Available data
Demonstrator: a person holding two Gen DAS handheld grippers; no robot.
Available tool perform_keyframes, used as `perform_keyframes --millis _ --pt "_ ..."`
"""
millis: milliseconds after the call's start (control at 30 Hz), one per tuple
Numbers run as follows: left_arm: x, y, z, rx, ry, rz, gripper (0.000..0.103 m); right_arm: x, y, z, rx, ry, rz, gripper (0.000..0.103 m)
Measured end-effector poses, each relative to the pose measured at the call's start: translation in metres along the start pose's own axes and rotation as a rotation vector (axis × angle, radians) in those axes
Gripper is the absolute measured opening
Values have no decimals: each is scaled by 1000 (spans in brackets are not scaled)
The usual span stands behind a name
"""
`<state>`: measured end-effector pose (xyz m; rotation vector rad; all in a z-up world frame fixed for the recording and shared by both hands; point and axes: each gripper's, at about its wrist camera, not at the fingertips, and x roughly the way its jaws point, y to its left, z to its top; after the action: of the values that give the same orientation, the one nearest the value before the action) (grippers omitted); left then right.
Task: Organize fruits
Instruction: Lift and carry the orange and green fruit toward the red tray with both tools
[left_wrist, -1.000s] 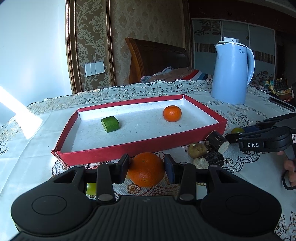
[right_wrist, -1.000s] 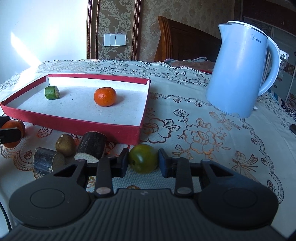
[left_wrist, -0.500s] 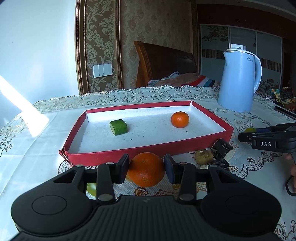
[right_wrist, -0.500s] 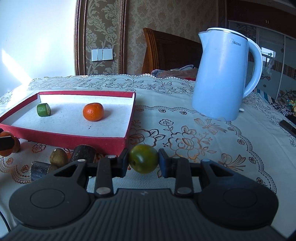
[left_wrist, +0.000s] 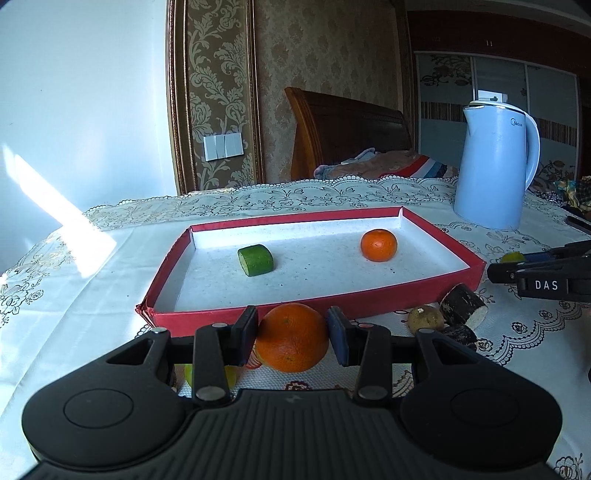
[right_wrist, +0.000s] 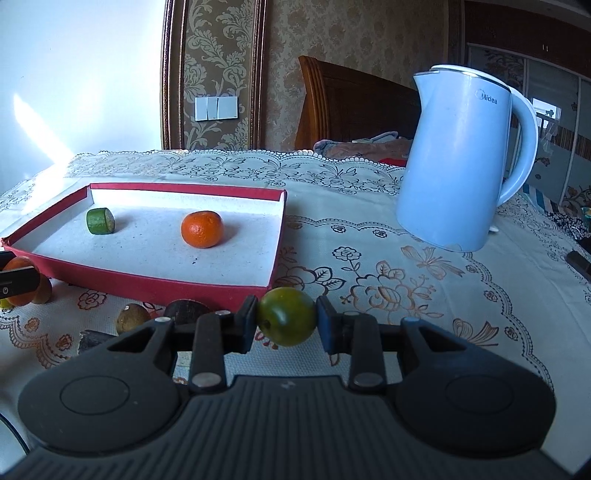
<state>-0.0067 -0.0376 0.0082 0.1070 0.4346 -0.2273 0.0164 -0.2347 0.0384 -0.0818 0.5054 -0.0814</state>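
Observation:
My left gripper (left_wrist: 291, 338) is shut on a large orange (left_wrist: 291, 341) and holds it above the tablecloth just in front of the red tray (left_wrist: 314, 301). My right gripper (right_wrist: 286, 321) is shut on a green round fruit (right_wrist: 286, 320), lifted near the tray's front right corner (right_wrist: 273, 280). In the tray lie a cucumber piece (left_wrist: 255, 259) and a small orange (left_wrist: 378, 244); both also show in the right wrist view, cucumber piece (right_wrist: 100, 220) and small orange (right_wrist: 202, 229).
A kiwi (left_wrist: 425, 318) and dark cut root pieces (left_wrist: 461, 306) lie on the cloth before the tray. A yellow-green fruit (left_wrist: 190, 374) sits under my left gripper. A blue kettle (right_wrist: 461, 158) stands at the back right.
Both grippers have risen with their fruits, so the table and tray sit lower in view. The right gripper has also shifted toward the tray corner.

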Motion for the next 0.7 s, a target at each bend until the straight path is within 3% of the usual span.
perform_keyframes --millis 700 --pt "7 13 17 -79 4 82 40 14 28 34 -37 -42 62 31"
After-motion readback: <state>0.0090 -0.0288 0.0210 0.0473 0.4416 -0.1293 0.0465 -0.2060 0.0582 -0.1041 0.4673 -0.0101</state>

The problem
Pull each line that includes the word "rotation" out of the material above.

Solution to this task
Measured end-effector poses, each relative to the pose measured at the call's start: translation in metres along the start pose's own axes and rotation as a rotation vector (axis × angle, radians) in those axes
`<state>`: measured end-effector pose (xyz m; rotation vector rad; all in a z-up world frame fixed for the recording and shared by both hands; point and axes: each gripper's, at about its wrist camera, not at the fingertips, and x roughly the way its jaws point, y to its left, z to its top; after the action: of the values that give the same orientation, the one nearest the value before the action) (grippers omitted); left then right.

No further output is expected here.